According to the New York Fed Global Supply Chain Pressure Index (GSCPI) for May, supply chain pressures for all regions tracked by the GSCPI were below their historical averages.
A White House press release last month also highlighted that supply chains are getting stronger, saying: “Today, we see increased access to transportation and warehousing capacity and equipment, solid throughput at the ports, improved delivery times, greater ocean shipping reliability, and steady declines in transportation costs.” Supporting data cited in the release included:
- The nation’s ports moving record levels of cargo in 2021 (25.8 million units) and 2022 (25.5 million units), which helped reduce the significant backlog of anchored vessels from a peak of 155 to roughly a dozen in May 2023
- 92% of goods at grocery and drug stores are in stock—above where they were pre-pandemic
- 120 new trucking firms with Registered Apprenticeship programs to help attract, train, and retain talent
While supply chains are starting to rebound, challenges remain. The majority (72%) of supply chain professionals responding to a survey by DispatchTrack are still experiencing significant challenges including fuel costs, inflation and various delays outside their control. This survey also found that inventory supply remains a concern among supply chain organizations with 1 in 3 still grappling with inventory shortages while 1 in 4 are contending with oversupply.
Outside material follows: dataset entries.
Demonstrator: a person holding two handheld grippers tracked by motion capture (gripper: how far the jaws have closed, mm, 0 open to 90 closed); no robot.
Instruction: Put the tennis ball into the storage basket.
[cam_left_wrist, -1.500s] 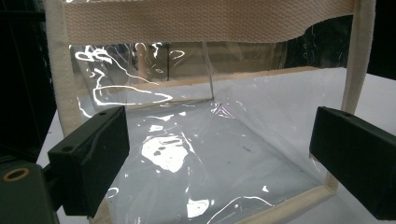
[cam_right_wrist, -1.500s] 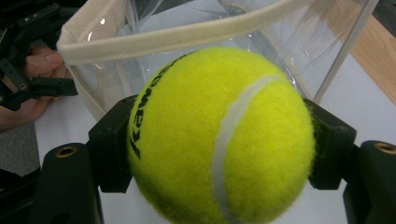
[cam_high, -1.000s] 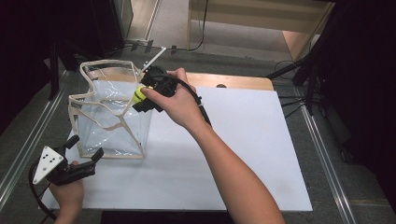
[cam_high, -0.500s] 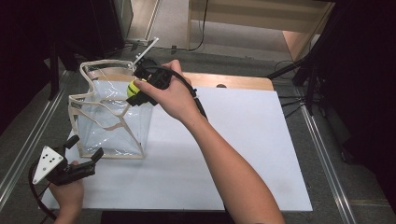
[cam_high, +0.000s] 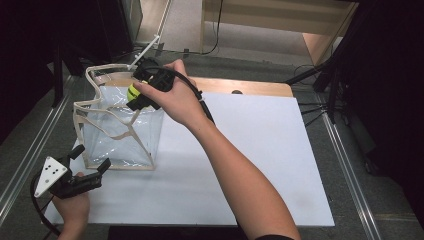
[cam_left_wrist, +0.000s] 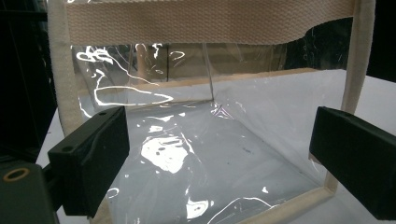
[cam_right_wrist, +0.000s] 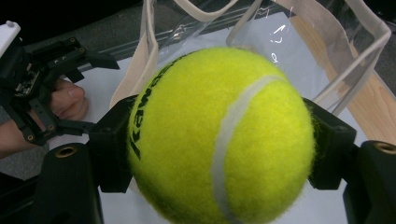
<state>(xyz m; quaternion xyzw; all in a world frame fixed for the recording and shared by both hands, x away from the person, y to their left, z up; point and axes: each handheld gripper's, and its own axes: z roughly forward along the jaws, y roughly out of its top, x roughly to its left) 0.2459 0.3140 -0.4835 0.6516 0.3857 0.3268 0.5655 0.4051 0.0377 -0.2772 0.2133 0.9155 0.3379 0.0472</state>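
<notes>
— One ball, one bag, and I see plenty of ways to miss. My right claw (cam_high: 134, 98) is clenched on the tennis ball (cam_right_wrist: 219, 135), both pads pressing its sides, and I hold it above the open mouth of the clear bag (cam_high: 120, 135).

— Where does the bag stand?

— Upright at the left of the white tabletop (cam_high: 260, 150), its cloth handles (cam_high: 107, 117) drooping across the opening. That is my first worry: if I let go from this height, the ball may strike a strap or the rim and bounce out onto the tabletop.

— And your other hand?

— My left claw (cam_high: 90, 161) rests near the bag's near corner, jaws released and standing wide, with the clear wall between them but nothing gripped. So the bag is unheld. I judge its soft walls could buckle or tip if the ball lands against one side.

— Anything else?

— The ball sits close to the edge of the opening rather than over its middle, as far as I can tell from above. I would lower it past the straps before releasing; a felt ball rolls far once loose.
</notes>
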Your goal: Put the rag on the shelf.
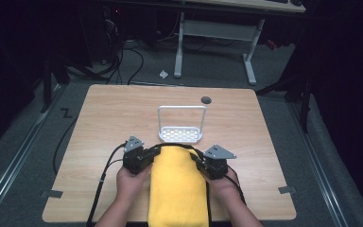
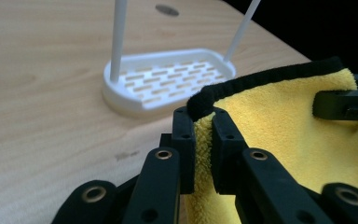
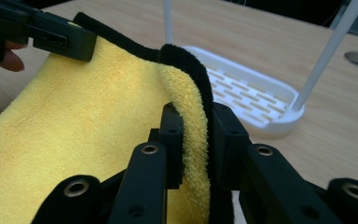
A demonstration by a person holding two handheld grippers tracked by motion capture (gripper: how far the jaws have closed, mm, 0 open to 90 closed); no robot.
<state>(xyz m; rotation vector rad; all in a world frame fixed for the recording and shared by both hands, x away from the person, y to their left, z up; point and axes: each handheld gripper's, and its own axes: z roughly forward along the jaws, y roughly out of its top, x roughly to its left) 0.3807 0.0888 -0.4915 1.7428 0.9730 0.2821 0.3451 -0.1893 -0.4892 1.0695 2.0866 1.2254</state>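
Left tongs [image 1: 157, 152] at the cloth's [image 1: 178, 189] far-left corner, clamped on the black-trimmed edge; left gripper view shows both jaws pinching yellow pile just under the black hem. Left hand [image 1: 130, 182] behind it, cable trailing off the near-left counter [image 1: 104, 123] edge. Cloth yellow, folded into a long strip, lying flat down the counter's near middle, near end hanging past the front edge, far end lifted a bit by both tongs. White rack [image 1: 181, 125] just beyond the far hem, slotted base with an upright hoop handle, not touching the cloth as far as the high view shows. Dark round hole [image 1: 206, 100] in the counter past the rack, to its right. Right tongs [image 1: 196, 158] on the far-right corner, jaws closed on the hem, seen close in the right gripper view. Right hand [image 1: 224, 182] behind.
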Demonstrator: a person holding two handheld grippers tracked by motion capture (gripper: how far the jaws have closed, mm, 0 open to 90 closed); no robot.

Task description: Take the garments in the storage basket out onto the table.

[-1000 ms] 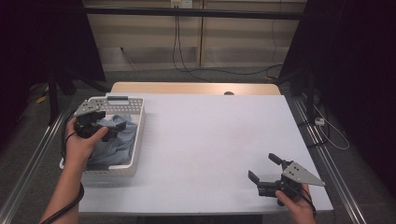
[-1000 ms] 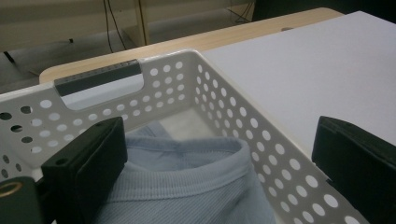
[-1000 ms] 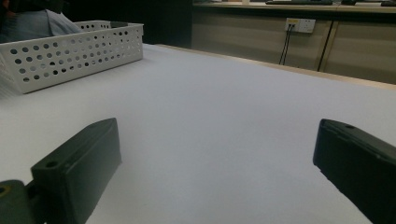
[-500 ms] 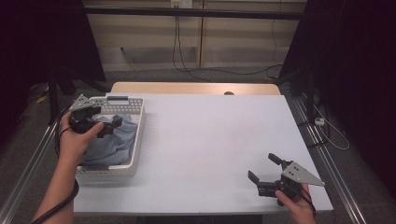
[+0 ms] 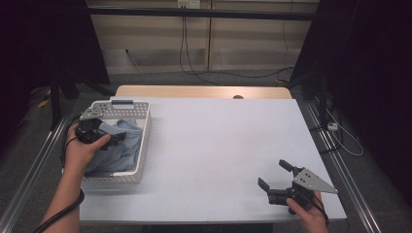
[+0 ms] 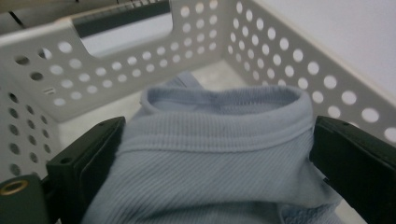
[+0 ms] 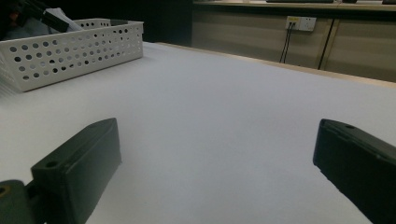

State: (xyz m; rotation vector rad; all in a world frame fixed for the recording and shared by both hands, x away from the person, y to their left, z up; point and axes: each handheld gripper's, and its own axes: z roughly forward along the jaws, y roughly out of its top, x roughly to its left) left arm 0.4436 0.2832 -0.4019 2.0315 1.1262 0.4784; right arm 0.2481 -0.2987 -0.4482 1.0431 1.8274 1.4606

The DipatchTrack survey notes that, despite supply chain challenges and uncertainties, the majority of supply chain leaders are optimistic about the future, with 61% reporting a positive business outlook for 2023.
Supply chains returning to normalcy is a big relief to consumers, but spot product shortages are still a reality. A recent Taste of Home article listed some items consumers currently might have trouble finding at their grocery stores including cooking oil, rice, corn, eggs, sugar and beef.
As the outlook for supply chains improves, CCT continues to implement successful strategies for navigating through lingering supply chain challenges. We are full systems go manufacturing and shipping EEASY Lids to top jars of Guglielmo’s Sauce sold in over 250 grocers across New York, New Jersey and Pennsylvania and to top jars of German grocer EDEKA Kempken’s new tomato-basil flavor of its in-house private label pasta sauce. Making sure supply chain issues don’t interfere with an easier, better jar opening experience with these sauces is great news for the many customers who enjoy them.